Good inventory planning or “inventory optimization” can make a big difference, either as a standalone solution or as part of a new supply chain planning system. A survey by Supply Chain Insights showed that firms using modern supply chain planning software are more pleased with their performance by almost 2 to 1 over those using legacy tools. They’re getting more accurate inventory predictions, making inventory decisions more effectively, and realizing a higher return on investment. The net result is a positive impact on cash flow.

However, better inventory planning is not strictly about cutting stock across the board. Typically, the result is less inventory for certain items and more inventory for others, based on target fill rates or service levels. A good approach balances these variables, since inventory amount and location shape both service levels and cash flow.

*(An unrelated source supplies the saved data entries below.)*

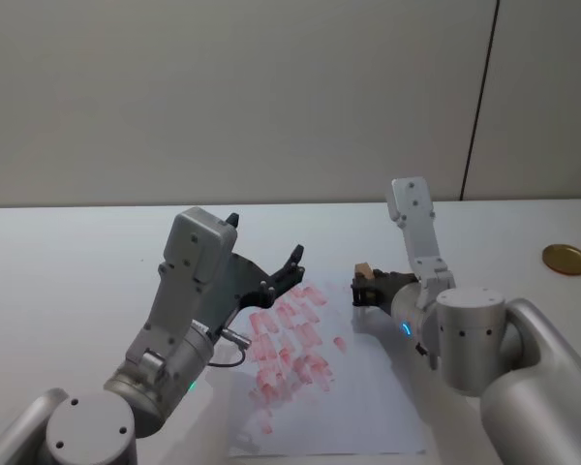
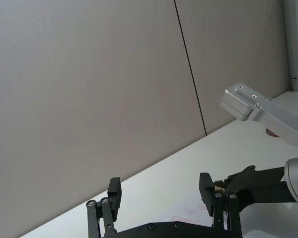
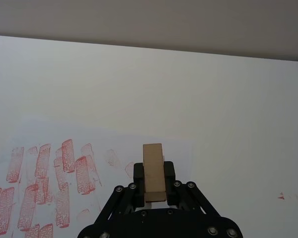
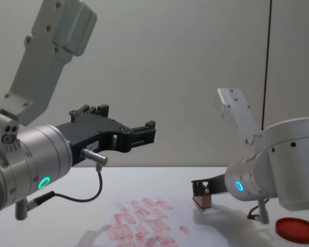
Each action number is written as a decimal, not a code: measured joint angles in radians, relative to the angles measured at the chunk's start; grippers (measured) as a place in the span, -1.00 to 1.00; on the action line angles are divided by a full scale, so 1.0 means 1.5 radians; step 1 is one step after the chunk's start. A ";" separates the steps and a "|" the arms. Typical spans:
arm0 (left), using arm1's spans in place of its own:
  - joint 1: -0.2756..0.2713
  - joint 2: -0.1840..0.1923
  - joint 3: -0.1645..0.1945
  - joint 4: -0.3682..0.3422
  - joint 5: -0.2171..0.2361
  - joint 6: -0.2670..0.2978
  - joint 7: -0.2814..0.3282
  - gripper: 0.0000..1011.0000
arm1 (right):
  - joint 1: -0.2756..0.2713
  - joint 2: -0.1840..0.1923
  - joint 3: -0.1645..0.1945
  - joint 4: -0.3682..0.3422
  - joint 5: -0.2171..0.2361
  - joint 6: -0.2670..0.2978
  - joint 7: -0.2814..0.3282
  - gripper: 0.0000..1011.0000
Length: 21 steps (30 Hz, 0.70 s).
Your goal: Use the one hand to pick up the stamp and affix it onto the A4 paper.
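Between the closed fingers of the right gripper [image 1: 365, 287], the stamp [image 3: 153, 171] stands upright, dark face down. The paper [image 1: 373, 412] lies directly beneath the gripper; contact cannot be confirmed. Judged next move: straight down. The left gripper [image 2: 160, 188], spread open and empty, hangs raised, farther away.

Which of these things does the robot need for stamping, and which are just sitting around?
For the job:
right gripper, shut on the stamp
A4 paper with red prints

Just lying about:
red ink pad, off on the robot's right
left gripper, open and raised, idle
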 joint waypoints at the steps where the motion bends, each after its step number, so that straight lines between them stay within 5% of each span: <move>1: 0.000 0.000 0.000 0.000 0.000 0.000 0.000 0.96 | 0.001 0.000 0.001 0.003 0.001 0.001 0.000 -0.57; 21: 0.000 0.000 0.000 0.000 0.000 0.000 0.000 0.96 | 0.008 -0.004 0.008 0.018 0.015 0.020 -0.001 -0.58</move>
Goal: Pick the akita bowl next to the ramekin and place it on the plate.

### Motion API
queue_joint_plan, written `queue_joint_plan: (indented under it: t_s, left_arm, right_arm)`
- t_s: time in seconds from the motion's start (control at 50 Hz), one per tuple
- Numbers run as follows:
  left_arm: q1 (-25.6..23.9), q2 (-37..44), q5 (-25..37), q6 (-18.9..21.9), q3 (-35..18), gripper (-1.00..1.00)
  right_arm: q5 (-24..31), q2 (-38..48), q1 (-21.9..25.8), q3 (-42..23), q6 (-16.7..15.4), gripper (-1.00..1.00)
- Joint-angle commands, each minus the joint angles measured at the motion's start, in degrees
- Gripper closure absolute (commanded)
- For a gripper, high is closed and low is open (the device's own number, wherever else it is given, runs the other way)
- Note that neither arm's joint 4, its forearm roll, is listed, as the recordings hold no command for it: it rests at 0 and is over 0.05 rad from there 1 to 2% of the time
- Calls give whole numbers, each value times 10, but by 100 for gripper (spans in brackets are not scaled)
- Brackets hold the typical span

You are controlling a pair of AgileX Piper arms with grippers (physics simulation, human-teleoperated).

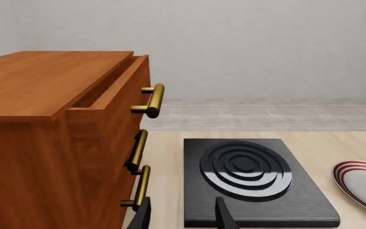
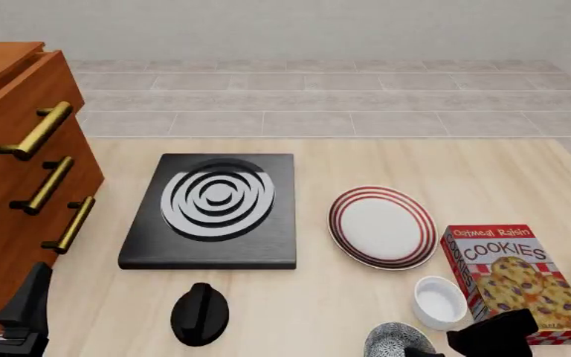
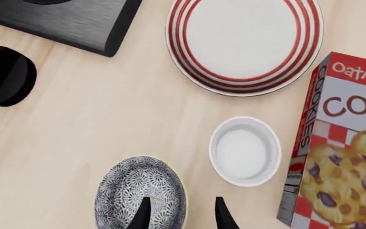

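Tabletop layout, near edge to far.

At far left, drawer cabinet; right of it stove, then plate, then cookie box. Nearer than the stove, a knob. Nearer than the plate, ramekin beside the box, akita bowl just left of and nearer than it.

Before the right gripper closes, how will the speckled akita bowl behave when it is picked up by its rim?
The akita bowl looks rigid and glazed, so the rim may slip between the thin fingertips. It is small and hollow, probably light. Its rounded body could tilt or swing if held on one side, and it might bump the ramekin close beside it.
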Motion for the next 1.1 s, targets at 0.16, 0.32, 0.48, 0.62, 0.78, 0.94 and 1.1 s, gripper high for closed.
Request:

Interestingly, we have seen many cases where executives often decide to pursue both, once the results make it clear that improved service can be achieved while also freeing up working capital. That’s because creating an optimized inventory mix can generate a step change improvement in service levels. The resulting impact in incremental revenue and margin contribution can be significantly larger than working capital savings alone.

In a recent announcement about our “Pay as You Grow” pricing model, we described one smaller company that made this jump; pure-play online supermarket Via the Internet, their customers can order more than 12,500 items in nine product categories from their central warehouse. While Ulabox’s business doubled last year, they were still less than $10 million in annual revenue.

As Ulabox aggressively expanded its product range to attract new customers, the company wanted to free cash for operations without compromising product availability for customers. Their new software helped forecast demand for the inevitable growth in both fast moving and ‘long-tail’ inventory items. Now they do a much better job of handling slow-moving items, managing promotions, and optimizing inventory while increasing service levels.